WHAT THE TASK REQUIRES. Your task is to transcribe the entries below exactly, from their first line down to the line containing "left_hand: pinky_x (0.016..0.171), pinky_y", and to stop there.

MATERIAL FOR THIS TASK.

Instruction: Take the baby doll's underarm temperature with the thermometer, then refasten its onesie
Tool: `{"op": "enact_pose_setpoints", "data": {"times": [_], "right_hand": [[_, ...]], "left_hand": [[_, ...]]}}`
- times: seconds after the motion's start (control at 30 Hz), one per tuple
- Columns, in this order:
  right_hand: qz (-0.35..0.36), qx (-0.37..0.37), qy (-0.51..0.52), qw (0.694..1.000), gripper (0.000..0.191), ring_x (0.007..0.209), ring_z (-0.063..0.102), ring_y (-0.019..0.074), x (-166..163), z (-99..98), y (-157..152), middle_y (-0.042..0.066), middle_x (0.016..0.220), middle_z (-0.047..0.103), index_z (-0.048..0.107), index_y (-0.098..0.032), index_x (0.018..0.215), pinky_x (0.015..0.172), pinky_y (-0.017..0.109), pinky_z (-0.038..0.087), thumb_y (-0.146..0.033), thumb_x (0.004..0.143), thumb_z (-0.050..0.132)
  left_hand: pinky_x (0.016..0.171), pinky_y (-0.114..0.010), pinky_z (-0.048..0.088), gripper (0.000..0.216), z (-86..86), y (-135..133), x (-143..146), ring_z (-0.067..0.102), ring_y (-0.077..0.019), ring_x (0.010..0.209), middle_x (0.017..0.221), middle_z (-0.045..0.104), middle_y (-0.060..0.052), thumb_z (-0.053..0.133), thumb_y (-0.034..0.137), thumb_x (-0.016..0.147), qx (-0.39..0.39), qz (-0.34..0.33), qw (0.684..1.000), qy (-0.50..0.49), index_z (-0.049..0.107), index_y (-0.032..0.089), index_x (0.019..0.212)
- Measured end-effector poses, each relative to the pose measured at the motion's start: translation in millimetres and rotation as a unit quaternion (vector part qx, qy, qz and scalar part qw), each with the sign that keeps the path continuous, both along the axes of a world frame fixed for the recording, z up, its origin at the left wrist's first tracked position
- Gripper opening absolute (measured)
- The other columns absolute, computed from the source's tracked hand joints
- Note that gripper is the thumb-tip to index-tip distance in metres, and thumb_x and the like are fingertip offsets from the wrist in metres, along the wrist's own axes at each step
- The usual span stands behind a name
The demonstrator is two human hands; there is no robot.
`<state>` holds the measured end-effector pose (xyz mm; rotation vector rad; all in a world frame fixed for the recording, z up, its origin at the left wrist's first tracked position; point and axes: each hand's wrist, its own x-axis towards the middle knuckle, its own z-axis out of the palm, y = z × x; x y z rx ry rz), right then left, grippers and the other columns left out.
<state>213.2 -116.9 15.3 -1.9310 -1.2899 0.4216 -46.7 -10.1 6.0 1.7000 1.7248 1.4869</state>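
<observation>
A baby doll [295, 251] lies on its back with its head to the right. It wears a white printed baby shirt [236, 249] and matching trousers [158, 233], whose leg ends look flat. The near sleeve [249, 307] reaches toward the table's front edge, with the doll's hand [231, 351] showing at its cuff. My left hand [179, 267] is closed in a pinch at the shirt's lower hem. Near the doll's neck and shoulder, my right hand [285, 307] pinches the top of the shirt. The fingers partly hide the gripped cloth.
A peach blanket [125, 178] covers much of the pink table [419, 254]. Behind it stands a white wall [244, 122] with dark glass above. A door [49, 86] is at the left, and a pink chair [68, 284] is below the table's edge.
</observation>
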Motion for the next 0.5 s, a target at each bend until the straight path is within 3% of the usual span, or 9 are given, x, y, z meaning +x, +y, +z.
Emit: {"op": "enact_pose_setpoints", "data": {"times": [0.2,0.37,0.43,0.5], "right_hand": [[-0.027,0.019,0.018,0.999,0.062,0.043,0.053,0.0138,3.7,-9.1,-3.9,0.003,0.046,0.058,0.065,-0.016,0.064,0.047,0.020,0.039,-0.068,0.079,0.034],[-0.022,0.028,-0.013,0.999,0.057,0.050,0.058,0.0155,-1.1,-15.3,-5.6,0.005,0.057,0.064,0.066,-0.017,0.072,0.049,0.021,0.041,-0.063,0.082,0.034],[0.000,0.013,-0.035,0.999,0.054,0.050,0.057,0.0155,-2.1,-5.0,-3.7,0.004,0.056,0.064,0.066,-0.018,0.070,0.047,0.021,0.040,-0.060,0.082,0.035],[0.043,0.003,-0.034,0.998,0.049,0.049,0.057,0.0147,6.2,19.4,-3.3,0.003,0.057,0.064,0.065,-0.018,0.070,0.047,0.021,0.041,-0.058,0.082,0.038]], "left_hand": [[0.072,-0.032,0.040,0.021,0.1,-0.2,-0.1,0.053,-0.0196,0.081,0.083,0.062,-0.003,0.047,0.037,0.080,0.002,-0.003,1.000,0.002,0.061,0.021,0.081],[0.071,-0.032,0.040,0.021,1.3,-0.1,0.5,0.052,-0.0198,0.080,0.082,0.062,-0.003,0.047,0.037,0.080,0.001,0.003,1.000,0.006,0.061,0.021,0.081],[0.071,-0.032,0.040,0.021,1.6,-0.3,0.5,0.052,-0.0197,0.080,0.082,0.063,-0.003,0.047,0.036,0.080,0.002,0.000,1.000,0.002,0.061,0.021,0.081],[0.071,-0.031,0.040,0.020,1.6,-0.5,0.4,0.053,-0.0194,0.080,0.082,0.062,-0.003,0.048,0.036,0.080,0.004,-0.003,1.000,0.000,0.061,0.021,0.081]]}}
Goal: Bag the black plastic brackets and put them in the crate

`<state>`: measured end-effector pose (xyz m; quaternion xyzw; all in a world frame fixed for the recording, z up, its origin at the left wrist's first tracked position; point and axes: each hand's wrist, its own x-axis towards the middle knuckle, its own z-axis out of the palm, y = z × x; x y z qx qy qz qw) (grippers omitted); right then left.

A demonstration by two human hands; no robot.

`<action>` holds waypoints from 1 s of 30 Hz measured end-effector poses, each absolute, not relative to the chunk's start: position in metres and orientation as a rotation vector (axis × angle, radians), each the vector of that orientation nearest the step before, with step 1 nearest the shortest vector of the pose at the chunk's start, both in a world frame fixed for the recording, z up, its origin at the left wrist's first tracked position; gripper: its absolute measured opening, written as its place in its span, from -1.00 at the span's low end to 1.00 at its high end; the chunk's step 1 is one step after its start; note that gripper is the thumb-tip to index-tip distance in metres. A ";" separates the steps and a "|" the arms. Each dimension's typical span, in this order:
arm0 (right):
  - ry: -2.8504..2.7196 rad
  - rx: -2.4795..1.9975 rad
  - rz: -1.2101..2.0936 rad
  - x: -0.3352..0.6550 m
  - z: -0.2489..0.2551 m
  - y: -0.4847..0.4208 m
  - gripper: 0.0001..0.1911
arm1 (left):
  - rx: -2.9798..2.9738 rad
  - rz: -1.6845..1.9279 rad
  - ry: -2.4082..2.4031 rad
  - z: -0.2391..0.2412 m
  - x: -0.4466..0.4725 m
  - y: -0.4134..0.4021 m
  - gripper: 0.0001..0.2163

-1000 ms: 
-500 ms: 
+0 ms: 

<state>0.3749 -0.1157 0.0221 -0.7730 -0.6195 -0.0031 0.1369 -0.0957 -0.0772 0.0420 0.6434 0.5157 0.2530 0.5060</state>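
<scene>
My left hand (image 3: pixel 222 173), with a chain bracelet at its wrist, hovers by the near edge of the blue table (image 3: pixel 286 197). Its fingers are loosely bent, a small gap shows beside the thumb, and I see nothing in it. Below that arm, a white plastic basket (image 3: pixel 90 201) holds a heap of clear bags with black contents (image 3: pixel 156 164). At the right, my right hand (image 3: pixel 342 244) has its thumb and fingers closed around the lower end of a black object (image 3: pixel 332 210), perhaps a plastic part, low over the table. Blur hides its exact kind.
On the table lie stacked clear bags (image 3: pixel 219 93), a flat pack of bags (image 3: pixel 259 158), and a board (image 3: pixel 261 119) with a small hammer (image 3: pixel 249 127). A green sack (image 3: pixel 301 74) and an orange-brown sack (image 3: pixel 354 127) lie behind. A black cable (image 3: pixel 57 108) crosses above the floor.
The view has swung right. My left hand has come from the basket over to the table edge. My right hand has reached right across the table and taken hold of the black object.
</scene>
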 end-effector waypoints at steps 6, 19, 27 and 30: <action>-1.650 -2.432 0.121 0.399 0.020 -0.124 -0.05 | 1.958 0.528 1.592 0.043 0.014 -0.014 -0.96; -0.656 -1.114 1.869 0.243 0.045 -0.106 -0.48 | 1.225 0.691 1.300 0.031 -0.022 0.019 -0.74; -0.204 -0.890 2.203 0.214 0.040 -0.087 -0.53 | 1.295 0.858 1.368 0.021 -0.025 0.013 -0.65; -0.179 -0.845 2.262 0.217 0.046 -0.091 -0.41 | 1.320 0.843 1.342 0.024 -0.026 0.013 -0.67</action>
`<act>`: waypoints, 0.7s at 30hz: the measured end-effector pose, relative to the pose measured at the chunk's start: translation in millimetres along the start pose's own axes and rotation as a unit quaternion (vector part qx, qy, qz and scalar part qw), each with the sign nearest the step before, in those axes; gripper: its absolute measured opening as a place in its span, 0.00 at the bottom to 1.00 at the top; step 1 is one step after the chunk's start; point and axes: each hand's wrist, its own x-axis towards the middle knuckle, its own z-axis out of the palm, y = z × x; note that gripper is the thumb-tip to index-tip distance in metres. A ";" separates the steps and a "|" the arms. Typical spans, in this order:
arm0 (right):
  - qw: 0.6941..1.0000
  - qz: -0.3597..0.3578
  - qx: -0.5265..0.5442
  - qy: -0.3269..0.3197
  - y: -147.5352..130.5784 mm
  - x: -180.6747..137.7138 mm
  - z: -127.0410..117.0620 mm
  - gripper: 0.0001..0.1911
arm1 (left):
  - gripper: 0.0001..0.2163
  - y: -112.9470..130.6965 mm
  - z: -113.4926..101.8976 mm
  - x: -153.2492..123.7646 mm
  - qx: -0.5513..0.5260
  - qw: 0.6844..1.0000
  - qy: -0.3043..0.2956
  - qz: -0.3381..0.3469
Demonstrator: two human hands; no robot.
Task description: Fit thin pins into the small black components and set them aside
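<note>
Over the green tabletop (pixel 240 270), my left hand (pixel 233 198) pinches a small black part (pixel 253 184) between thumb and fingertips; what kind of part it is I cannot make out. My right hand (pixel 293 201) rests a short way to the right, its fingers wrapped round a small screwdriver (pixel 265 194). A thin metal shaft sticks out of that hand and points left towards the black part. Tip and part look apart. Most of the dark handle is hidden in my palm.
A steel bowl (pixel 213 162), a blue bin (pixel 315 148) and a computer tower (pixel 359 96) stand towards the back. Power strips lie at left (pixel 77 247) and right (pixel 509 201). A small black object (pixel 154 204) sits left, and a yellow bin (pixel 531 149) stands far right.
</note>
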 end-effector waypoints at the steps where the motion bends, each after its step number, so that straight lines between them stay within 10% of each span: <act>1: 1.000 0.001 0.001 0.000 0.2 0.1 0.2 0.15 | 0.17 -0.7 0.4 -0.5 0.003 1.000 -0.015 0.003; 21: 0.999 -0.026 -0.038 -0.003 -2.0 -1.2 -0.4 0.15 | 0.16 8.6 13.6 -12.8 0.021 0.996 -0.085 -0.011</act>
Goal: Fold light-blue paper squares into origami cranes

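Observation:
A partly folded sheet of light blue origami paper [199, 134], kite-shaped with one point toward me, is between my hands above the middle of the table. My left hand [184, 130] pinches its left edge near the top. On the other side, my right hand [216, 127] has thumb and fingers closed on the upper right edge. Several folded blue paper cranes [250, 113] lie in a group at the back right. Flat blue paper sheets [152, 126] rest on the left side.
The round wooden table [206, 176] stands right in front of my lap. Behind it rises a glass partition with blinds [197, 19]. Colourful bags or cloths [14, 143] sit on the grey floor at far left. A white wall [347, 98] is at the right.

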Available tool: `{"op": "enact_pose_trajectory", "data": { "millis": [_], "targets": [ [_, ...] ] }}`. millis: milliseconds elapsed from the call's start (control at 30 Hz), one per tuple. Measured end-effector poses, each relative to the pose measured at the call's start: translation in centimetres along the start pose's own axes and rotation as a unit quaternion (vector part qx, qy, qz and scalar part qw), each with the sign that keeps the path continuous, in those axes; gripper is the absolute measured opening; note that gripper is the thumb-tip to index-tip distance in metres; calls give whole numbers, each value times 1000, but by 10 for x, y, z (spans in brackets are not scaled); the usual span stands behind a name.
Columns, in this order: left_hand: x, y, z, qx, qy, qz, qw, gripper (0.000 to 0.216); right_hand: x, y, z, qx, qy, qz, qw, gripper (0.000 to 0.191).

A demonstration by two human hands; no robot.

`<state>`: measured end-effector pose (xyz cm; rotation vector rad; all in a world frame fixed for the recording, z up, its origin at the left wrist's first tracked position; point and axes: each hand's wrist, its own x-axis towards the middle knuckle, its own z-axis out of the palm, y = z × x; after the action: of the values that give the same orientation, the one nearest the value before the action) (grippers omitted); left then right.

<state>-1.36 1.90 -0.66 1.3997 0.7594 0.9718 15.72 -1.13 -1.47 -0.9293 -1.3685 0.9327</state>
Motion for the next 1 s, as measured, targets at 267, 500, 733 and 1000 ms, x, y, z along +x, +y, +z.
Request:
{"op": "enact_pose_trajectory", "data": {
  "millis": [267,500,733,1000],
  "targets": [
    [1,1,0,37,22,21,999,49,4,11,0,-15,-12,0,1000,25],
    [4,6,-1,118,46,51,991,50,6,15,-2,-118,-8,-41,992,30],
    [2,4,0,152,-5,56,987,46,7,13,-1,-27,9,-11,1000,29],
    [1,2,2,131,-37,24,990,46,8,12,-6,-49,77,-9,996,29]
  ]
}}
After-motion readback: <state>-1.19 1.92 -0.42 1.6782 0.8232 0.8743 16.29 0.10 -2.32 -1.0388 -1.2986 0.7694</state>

EXERCISE RESULT.
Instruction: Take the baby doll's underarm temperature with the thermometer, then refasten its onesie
Tool: `{"op": "enact_pose_setpoints", "data": {"times": [_], "right_hand": [[_, ...]], "left_hand": [[_, ...]]}}`
- times: seconds after the motion's start (control at 30 Hz), one per tuple
- Columns, in this order:
  right_hand: qz (-0.35..0.36), qx (-0.37..0.37), qy (-0.51..0.52), qw (0.694..1.000), gripper (0.000..0.191), ring_x (0.007..0.209), ring_z (-0.063..0.102), ring_y (-0.019..0.074), x (-166..163), z (-99..98), y (-157..152), middle_y (-0.042..0.066), middle_x (0.016..0.220), middle_z (-0.047..0.103), index_z (-0.048..0.107), index_y (-0.098..0.032), index_x (0.018..0.215), pinky_x (0.015..0.172), pinky_y (-0.017..0.109), pinky_z (-0.038..0.087), thumb_y (-0.146..0.033), thumb_x (0.004..0.143), thumb_z (-0.050..0.132)
  left_hand: pinky_x (0.016..0.171), pinky_y (-0.114..0.010), pinky_z (-0.048..0.088), gripper (0.000..0.216), z (-86..86), y (-135..133), x (-143..146), ring_z (-0.067..0.102), ring_y (-0.077..0.019), ring_x (0.010..0.209), middle_x (0.017..0.221), middle_z (-0.045..0.104), middle_y (-0.060..0.052), thumb_z (-0.053..0.133), thumb_y (-0.034..0.137), thumb_x (-0.016..0.147), qx (-0.39..0.39), qz (-0.34..0.33), qw (0.684..1.000), qy (-0.50..0.49), index_z (-0.049..0.107), index_y (-0.032..0.089), index_x (0.019..0.212)

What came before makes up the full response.